The idea of a small village is expressed most convincingly in the plan
arrangement. Upon entering the administration block, one encounters a
modest 'galleria'. Its delightful spatial quality comes as a surprise
for it is not over-emphasised in the external form. It is a civic space
and from here, one progresses via a two-level, sheltered, corridor or
"street" through a series of open-to-sky courts of various configurations.
One takes the form of a forum with a raised platform from which the Principal
might address a group of children, or a small outdoor performance might
be performed here. Another 'village square' is punctuated by a 'tower'.
Along the street, several alcoves, almost like small shop spaces invite
the imagination of the schoolchildren. They were conceived as 'Wendy Houses',
a feature which has proved successful in other progressive educational
environments such as the Maris Stella Kindergarten in Singapore.
"You will notice that this school looks so much smaller than equivalent
schools, but this is not because we are providing less floor area"
(Tay 1996). There is a conscious effort to build a 'place' for children.
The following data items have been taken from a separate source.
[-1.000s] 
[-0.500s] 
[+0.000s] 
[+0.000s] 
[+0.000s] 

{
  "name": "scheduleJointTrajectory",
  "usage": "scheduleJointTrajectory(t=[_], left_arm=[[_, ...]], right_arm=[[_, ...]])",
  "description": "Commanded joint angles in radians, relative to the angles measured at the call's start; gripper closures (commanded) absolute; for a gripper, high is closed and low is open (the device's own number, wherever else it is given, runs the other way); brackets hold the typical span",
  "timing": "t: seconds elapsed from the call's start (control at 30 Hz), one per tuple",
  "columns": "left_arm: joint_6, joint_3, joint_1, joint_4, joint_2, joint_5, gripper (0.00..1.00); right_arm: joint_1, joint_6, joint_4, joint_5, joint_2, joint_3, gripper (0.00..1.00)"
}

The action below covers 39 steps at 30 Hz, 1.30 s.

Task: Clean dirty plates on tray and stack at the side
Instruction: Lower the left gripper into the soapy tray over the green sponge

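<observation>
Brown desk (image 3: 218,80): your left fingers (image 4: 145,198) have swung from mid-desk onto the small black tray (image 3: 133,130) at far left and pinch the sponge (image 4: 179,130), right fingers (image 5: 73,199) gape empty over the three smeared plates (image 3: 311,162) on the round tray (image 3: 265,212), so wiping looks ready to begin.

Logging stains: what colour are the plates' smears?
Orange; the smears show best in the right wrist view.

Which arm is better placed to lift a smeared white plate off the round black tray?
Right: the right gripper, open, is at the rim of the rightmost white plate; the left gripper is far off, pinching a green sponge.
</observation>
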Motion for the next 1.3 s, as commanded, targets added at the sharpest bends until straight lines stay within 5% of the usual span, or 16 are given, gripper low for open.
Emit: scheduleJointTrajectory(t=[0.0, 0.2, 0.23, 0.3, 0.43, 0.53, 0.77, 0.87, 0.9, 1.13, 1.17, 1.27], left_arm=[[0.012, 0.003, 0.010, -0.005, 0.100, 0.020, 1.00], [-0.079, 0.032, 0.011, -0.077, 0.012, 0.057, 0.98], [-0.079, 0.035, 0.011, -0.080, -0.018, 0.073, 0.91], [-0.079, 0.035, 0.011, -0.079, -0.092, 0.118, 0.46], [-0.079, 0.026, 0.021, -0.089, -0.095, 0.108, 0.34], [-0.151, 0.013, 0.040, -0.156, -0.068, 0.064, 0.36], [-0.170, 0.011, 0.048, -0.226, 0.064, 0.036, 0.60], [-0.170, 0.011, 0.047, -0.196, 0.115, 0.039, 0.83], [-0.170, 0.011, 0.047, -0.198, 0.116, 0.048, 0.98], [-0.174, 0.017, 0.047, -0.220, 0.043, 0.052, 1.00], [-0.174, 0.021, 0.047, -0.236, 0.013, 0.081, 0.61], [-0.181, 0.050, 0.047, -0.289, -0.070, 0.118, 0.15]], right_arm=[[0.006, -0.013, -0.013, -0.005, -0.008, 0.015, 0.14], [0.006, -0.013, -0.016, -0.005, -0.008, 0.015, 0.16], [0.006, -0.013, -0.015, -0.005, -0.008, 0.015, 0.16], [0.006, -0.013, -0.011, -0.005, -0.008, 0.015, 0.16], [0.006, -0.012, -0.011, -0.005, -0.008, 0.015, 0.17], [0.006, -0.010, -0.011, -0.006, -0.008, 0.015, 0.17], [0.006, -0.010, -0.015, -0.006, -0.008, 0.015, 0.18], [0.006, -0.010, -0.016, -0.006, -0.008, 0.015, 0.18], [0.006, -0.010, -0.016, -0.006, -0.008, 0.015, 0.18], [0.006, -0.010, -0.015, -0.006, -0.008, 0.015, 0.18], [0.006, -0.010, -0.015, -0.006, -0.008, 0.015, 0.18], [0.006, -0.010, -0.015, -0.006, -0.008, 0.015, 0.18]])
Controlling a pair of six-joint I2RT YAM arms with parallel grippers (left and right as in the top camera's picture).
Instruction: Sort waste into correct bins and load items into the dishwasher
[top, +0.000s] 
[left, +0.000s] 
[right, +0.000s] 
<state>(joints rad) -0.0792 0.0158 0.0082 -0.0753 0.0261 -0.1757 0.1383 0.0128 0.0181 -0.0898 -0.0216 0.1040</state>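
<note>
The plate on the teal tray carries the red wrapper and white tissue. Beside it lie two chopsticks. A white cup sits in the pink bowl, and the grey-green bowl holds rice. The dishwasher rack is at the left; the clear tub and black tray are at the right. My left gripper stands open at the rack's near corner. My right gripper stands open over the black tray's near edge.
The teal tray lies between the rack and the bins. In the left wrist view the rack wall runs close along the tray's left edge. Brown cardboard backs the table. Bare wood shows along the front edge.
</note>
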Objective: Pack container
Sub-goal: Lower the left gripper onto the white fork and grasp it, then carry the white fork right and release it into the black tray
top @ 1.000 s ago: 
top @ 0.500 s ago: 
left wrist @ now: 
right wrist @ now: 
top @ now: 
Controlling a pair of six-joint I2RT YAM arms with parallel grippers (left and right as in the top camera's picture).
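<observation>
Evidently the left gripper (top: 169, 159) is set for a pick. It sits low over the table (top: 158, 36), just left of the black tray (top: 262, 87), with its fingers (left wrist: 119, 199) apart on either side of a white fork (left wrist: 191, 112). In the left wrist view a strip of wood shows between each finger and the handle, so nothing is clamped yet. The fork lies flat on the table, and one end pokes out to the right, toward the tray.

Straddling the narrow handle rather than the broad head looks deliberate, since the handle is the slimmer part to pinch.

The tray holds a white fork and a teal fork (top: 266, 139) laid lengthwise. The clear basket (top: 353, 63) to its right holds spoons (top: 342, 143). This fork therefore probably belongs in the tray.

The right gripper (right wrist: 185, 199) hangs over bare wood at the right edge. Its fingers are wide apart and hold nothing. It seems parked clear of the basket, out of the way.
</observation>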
For example, the cill heights throughout are kept low and the concrete
wall alongside the canteen, which is tall and potentially overpowering,
is 'stepped' and it is finished in a horizontal ribbed pattern. The architectural
language could be termed 'Tropical Modernism'. "If anything has subconsciously
influenced us, it might be the simple, no-nonsense architecture of the
original Kandang Kerbau Hospital," (Akitek Tenggara's offices formerly
occupied one block of the original hospital building). The details and
the section of the school place the building firmly in the tropics.
There are wide concrete sun-shading devices, deep overhangs and in-between
spaces which are the stuff of tropical architecture. The classrooms are
one-room deep to encourage natural ventilation, soft landscaping is introduced
to reduce insolation, and the roof design of the assembly hall permits
only diffused daylight to enter. It is a successful fusion of Modernism
with the traditional vernacular responses to climate.